Washington State needs an update to its stalking laws.

To date I can’t get any state legislator I’ve contacted to respond. I first reached out about this in October of 2021.

As I’ve told the legislative committee that should take this forward, this is a non-partisan issue and the RCW is in desperate need of a logical, compassionate update. 

In my original email (with one minor edit), I said:


You are already familiar with RCW 9A.46.110, which addresses the crime of stalking. It specifically requires that a person be placed in fear and feels fear:

(b) The person being harassed or followed is placed in fear that the stalker intends to injure the person, another person, or property of the person or of another person. The feeling of fear must be one that a reasonable person in the same situation would experience under all the circumstances; and

(c) The stalker either:

(i) Intends to frighten, intimidate, or harass the person; or

(ii) Knows or reasonably should know that the person is afraid, intimidated, or harassed even if the stalker did not intend to place the person in fear or intimidate or harass the person.

As a woman who has faced several different stalking situations, I can attest to how life-disrupting and alarming this can be. But not everyone feels fear. In time fear can also turn to other emotions like frustration and anger.

Stalking should be illegal, period. Its legal definition in the RCW should not include “placed in fear.” That is archaic, myopic, and discriminatory even if it means well. As Jennifer Gatewood Owens said in A Gender-Biased Definition: Unintended Impacts of the Fear Requirement in Stalking Victimization, “Arguably, the fear requirement present in most states’ definitions of stalking is inherently gender-biased and should be removed, as no other type of crime is defined by an emotional response.” It’s also bizarre that the RCW places such an emphasis on the reaction of the victim instead of the offender’s behavior.
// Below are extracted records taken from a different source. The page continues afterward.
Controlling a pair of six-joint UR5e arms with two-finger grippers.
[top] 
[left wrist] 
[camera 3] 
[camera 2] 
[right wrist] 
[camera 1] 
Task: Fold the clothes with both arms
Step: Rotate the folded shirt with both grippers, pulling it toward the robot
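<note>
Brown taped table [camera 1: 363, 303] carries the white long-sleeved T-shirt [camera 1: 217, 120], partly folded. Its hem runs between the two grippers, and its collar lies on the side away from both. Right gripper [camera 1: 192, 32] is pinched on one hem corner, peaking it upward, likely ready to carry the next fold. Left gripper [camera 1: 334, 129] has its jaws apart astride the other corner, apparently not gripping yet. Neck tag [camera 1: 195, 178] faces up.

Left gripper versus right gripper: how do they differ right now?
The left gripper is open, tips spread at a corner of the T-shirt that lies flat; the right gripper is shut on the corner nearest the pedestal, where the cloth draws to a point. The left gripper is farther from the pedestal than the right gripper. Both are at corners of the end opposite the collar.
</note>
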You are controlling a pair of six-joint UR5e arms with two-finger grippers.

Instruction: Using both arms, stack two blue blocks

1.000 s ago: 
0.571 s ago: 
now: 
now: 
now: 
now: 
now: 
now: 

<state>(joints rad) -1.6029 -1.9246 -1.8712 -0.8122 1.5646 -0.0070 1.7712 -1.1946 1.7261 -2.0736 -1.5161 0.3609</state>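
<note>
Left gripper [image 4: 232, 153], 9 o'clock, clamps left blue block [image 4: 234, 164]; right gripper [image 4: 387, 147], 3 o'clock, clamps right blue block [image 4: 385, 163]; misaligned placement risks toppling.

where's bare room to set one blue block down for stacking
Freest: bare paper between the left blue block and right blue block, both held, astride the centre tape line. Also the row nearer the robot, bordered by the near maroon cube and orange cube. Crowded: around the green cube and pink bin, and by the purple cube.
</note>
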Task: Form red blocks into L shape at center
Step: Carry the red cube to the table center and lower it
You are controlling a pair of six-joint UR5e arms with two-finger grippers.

I am asking that you sponsor legislation to eliminate the condition of “fear” as other states have done. It’s time to modernize this. It needs to be more inclusive and equitable.


What are you willing to do in order to see our state laws updated? Please start by signing the Update Washington State’s Stalking Law petition. Critics say these petitions are just a feel good gesture, but when you have enough signatures, your cause starts receiving the attention it needs to create powerful change. Thank you!


©2022 H. Hiatt/wildninjablog.com. All articles/posts on this blog are copyrighted original material that may not be reproduced in part or whole in any electronic or printed medium without prior permission from H. Hiatt/wildninjablog.com.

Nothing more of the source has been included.